**The task:** All lines in the material containing the word "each" need to be copied.

BEGIN

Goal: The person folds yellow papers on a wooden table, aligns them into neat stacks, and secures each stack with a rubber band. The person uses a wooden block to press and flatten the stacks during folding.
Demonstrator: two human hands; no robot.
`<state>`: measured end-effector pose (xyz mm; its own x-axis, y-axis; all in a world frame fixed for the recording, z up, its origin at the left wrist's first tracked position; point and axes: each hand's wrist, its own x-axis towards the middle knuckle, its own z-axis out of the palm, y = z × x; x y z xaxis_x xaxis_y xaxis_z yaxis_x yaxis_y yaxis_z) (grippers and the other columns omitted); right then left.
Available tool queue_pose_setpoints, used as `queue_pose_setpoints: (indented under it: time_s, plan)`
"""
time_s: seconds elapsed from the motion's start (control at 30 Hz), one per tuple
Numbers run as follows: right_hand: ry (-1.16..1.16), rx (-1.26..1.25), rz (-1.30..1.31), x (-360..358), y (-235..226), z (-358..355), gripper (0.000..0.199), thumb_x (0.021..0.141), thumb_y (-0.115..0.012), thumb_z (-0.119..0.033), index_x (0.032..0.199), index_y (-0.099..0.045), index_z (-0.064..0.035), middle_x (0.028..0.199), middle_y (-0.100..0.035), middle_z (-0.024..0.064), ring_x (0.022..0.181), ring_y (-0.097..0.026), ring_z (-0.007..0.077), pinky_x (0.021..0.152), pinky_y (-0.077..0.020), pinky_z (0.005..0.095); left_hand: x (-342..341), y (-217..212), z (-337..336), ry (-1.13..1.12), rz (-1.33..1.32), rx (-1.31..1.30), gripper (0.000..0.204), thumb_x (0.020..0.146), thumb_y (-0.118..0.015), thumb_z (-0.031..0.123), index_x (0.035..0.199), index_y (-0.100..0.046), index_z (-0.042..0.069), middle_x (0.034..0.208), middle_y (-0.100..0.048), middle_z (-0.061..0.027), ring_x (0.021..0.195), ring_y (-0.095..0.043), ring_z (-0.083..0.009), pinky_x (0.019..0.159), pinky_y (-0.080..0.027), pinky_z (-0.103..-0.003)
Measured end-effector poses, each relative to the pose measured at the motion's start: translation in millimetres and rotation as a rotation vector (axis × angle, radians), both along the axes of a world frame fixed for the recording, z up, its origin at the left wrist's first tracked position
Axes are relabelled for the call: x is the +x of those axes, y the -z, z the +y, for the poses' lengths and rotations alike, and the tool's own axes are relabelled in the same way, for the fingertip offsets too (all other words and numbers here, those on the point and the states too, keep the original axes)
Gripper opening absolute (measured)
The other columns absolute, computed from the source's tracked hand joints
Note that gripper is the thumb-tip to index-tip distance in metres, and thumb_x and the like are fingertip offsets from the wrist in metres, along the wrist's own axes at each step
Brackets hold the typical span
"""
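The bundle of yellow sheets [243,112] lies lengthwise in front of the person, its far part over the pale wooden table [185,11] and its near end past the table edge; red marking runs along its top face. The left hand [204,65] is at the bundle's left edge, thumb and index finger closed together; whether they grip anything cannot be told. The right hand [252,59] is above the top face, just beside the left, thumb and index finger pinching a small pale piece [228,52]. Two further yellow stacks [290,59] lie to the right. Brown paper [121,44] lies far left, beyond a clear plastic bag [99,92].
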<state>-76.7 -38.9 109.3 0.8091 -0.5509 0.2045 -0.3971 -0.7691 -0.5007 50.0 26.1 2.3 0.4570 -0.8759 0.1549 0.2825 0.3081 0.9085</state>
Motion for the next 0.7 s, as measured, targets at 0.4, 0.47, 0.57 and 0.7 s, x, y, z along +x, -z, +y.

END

**Solution:**
Goal: The person folds yellow papers on a wooden table, aligns them into neat stacks, and secures each stack with a rubber band. The person uses a wooden block to press and flatten the stacks during folding.
`<state>`: measured end-effector pose (xyz mm; its own x-axis, y-axis; all in a world frame fixed for the recording, z up, its origin at the left wrist's first tracked position; point and axes: each hand's wrist, its own x-axis towards the middle knuckle, its own z-axis out of the palm, y = z × x; x y z xaxis_x xaxis_y xaxis_z yaxis_x yaxis_y yaxis_z) (grippers and the other columns omitted); right then left.
Measured end-effector poses, each relative to the pose measured at the motion's start: translation in millimetres and rotation as a rotation vector (axis × angle, radians), both along the axes of a world frame fixed for the recording, z up, its origin at the left wrist's first tracked position
Note that gripper is the thumb-tip to index-tip distance in metres, and thumb_x and the like are fingertip offsets from the wrist in metres, along the wrist's own axes at each step

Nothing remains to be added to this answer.